La Classic Legends Private Limited, società controllata al 60% da Mahindra & Mahindra Ltd, ha acquisito il marchio britannico BSA. A renderlo noto è la stessa Mahindra, con una nota alla stampa.

La Classic Legends ha acquisito tutte le 120.000 azioni di BSA per un prezzo totale che si aggira intorno ai 4 milioni di euro. Attualmente l'attività di BSA è solo quella di licenziataria del marchio in Gran Bretagna ma anche in Giappone, Canada, Messico, Malesia e Singapore, ma il fatturato nell'anno fiscale 2015-2016 è stato di soli 32.000 euro.

Classic Legends ha firmato anche un accordo licenziatario con il marco ceco Jawa. Mahindra punta dunque ad entrare in segmenti nuovi.

"Il nostro piano è di focalizzarci sempre di più sul segmento di nicchia premium, man mano che andiamo avanti", ha detto Pawan Goenka, direttore esecutivo di Mahindra & Mahindra, che ha aggiunto che l'azienda punta a far sì che i clienti possano rivivere l'esperienza di possedere moto di marchi storici.

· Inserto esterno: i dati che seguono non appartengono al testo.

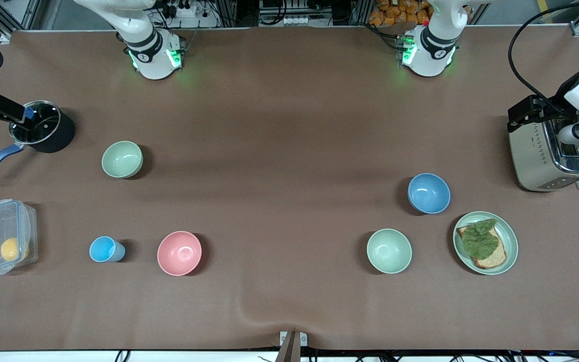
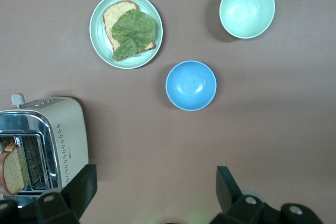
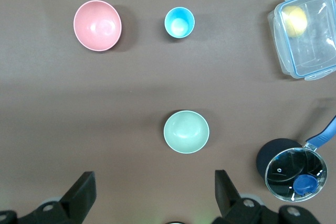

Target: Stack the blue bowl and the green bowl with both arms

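Matte blue bowl [image 1: 428, 193] and sage green bowl [image 1: 122, 159] (both upright) sit toward opposite edges of the surface [image 1: 279, 151]. The left pincer [image 2: 157, 190] hangs wide above the toaster's corner, the right pincer [image 3: 155, 192] wide above the pot's.

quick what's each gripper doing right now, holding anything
Left gripper: open, holding nothing, up beside the toaster.
Right gripper: open, holding nothing, up by the pot.

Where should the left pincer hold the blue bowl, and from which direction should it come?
Probably the rim, from straight above. The blue bowl stands upright and open, with a thin plain rim, so one finger can go inside and one outside. The left pincer is open. The toast plate stands close by, so choose the rim part away from it.
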`<state>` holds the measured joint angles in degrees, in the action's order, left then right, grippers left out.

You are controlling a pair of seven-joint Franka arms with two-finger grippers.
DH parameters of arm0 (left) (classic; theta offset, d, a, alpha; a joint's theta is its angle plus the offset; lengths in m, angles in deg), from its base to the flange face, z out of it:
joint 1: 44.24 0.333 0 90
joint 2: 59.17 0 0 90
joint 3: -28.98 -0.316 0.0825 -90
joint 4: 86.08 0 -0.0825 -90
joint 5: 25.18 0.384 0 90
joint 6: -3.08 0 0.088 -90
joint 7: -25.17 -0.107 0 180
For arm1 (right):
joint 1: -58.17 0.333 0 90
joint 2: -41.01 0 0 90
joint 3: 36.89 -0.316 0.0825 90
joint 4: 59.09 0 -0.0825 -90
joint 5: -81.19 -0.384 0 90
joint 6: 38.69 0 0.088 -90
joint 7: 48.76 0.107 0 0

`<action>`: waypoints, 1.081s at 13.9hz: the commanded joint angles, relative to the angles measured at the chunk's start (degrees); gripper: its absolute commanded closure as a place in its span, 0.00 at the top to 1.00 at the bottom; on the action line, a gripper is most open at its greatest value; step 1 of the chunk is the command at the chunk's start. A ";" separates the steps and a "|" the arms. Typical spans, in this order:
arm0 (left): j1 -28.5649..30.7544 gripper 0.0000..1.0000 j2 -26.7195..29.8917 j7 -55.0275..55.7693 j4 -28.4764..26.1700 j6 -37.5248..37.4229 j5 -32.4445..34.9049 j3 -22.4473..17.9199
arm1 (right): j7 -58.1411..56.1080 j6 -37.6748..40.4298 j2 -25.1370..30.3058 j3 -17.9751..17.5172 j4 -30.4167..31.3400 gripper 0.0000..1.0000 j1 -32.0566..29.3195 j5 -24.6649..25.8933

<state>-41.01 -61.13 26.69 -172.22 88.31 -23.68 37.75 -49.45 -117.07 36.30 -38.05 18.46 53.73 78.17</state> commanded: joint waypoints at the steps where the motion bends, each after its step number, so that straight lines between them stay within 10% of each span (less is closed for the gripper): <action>1: 0.19 1.00 0.03 -1.25 0.45 -0.85 -0.09 0.11 | -2.54 0.16 1.64 -0.16 1.56 1.00 0.05 1.08; 15: 0.01 1.00 -11.64 -1.25 0.80 -0.76 1.05 0.20 | -3.97 -0.28 2.08 0.36 6.20 1.00 -1.35 0.74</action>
<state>-41.21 -68.37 26.60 -172.64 88.18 -23.55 37.73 -52.59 -116.63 36.42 -37.68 21.07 53.48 78.35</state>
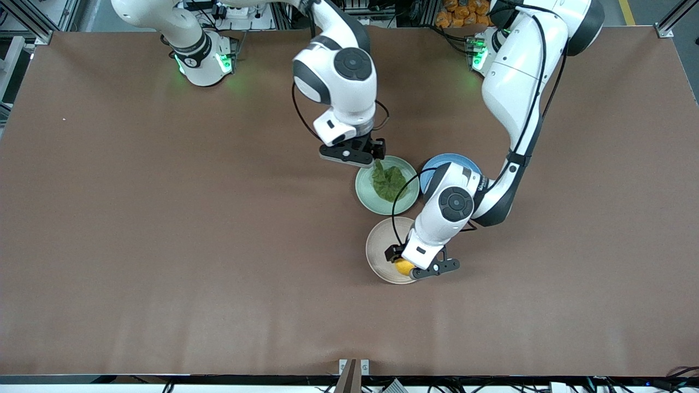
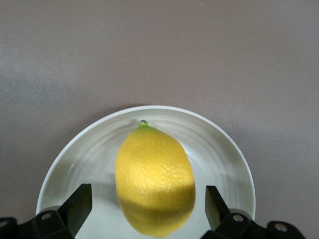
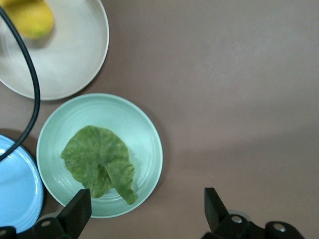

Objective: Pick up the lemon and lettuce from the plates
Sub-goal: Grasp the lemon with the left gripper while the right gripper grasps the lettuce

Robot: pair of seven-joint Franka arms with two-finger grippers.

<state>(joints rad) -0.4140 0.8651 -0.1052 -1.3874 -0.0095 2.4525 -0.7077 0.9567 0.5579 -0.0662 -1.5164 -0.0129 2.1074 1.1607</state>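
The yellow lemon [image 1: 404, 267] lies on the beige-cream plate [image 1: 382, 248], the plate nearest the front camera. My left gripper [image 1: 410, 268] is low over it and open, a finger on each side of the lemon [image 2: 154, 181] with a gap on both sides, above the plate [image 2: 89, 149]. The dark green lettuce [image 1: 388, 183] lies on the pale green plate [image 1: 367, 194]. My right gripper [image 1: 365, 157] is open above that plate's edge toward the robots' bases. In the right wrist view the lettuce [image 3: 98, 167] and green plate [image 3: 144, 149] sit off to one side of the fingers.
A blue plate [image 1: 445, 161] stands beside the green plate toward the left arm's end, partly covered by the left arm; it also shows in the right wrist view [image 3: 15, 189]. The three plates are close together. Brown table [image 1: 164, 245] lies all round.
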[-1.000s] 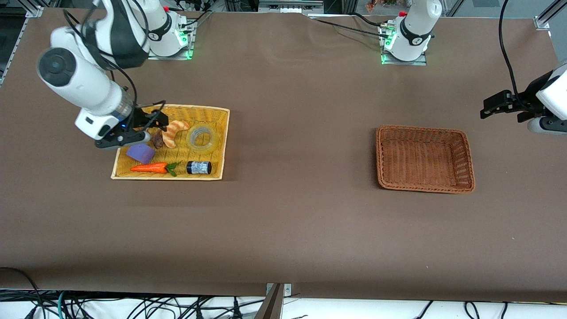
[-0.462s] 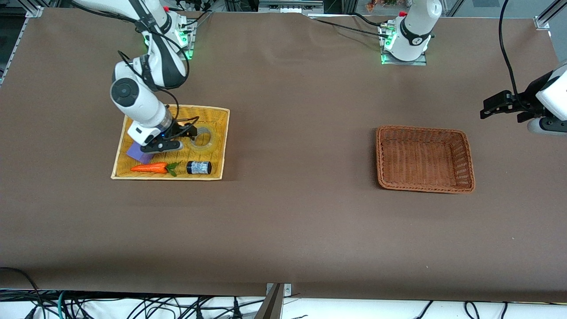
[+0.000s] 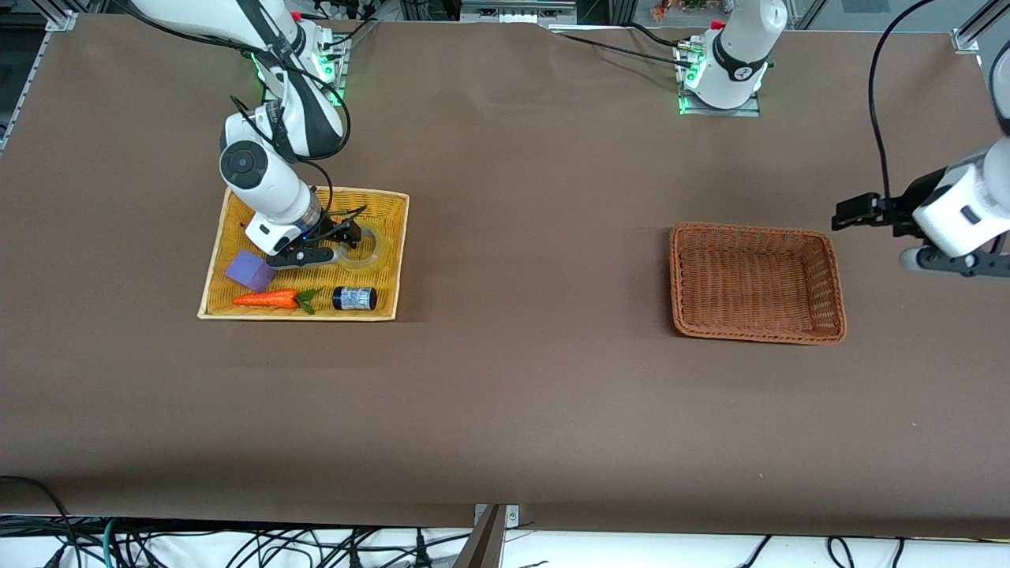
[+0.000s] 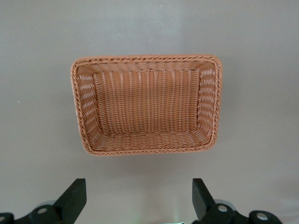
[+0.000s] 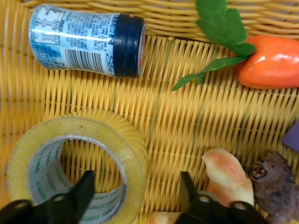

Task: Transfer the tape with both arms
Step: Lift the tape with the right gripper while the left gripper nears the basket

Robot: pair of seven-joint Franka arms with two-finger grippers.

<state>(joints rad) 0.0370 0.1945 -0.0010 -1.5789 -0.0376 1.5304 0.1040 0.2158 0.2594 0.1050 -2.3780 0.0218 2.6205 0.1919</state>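
Note:
The tape (image 3: 379, 246) is a yellowish translucent ring lying flat in the yellow wicker tray (image 3: 398, 268). In the right wrist view the tape (image 5: 133, 156) fills the lower corner. My right gripper (image 3: 349, 237) is low over the tray and open (image 5: 138, 191). One finger sits over the ring's hollow centre and the other outside the ring, so the ring's wall lies between them. My left gripper (image 3: 851, 214) hangs open and empty (image 4: 138, 198) above the table beside the brown basket (image 3: 830, 288).
The tray also holds a small dark jar (image 3: 354, 298) with a blue label (image 5: 84, 41), a toy carrot (image 3: 268, 299), a purple block (image 3: 250, 270), a bread piece (image 5: 226, 177) and a brown bear figurine (image 5: 275, 186). The brown basket (image 4: 88, 116) is empty.
My right gripper has moved across the tray and down onto the tape, straddling its wall. My left arm has shifted toward the brown basket.

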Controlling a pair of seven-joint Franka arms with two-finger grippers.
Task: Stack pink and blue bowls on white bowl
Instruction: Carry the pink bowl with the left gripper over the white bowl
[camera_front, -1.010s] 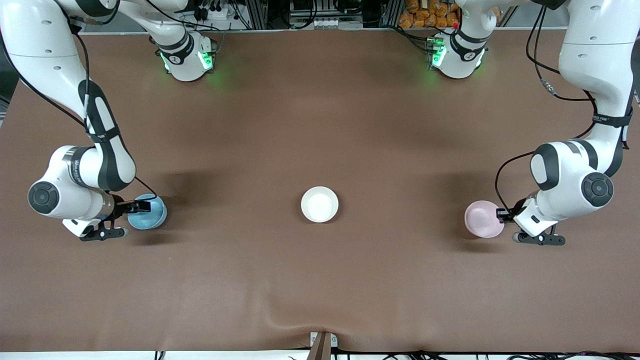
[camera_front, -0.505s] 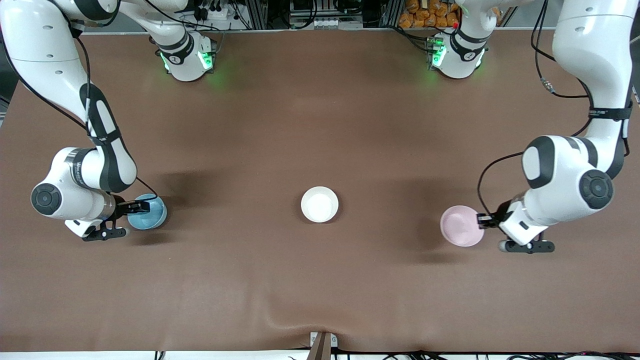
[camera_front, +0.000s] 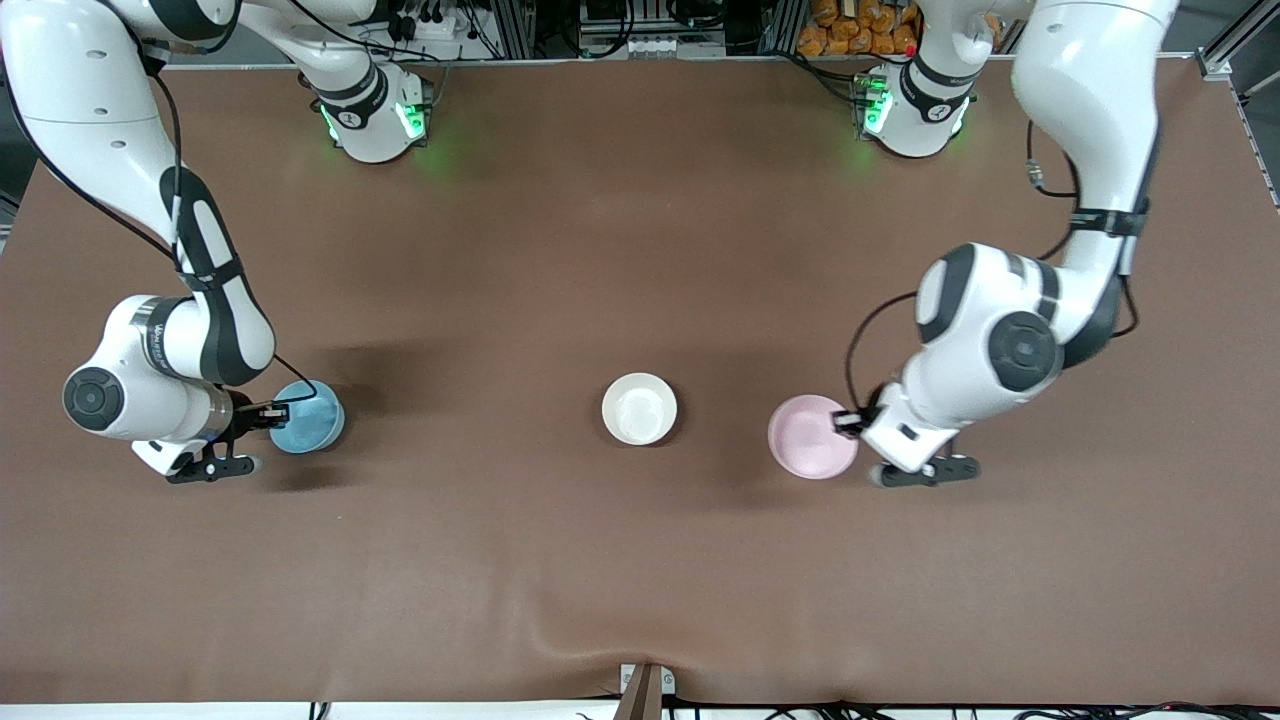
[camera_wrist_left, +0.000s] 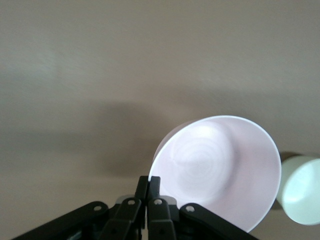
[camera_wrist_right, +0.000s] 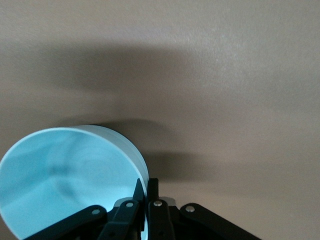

"Considerando il culto che in India si fa del marchio Jawa, quest'ultimo si indirizzerà soprattutto ai mercati domestici", ha detto Rajesh Jejurikar, capo esecutivo di Mahindra&Mahindra.

Intanto Mahindra farà "resuscitare" il marchio BSA negli Stati Uniti e nei mercati europei, ma non potrà importarlo in India, dove è ancora sub judice una disputa legale con un'azienda indiana.

Una cosa è certa: BSA ha una storia importante nel mondo del motociclismo e un forte fascino nei mercati internazionali, mentre la popolarità di Jawa è evidente dal "culto" che se ne ha in India. Ma entrambi i marchi ora peccano in design e ingegneristica. Da adesso in avanti, però, ci penserà Classic Legends, che avrà accesso anche all'expertise tecnica e di stile disponibile presso Mahindra Racing, il centro di sviluppo tecnico che ha base in Italia. Le prime novità arriveranno sul mercato entro un paio di anni, e manterranno i rispettivi brand.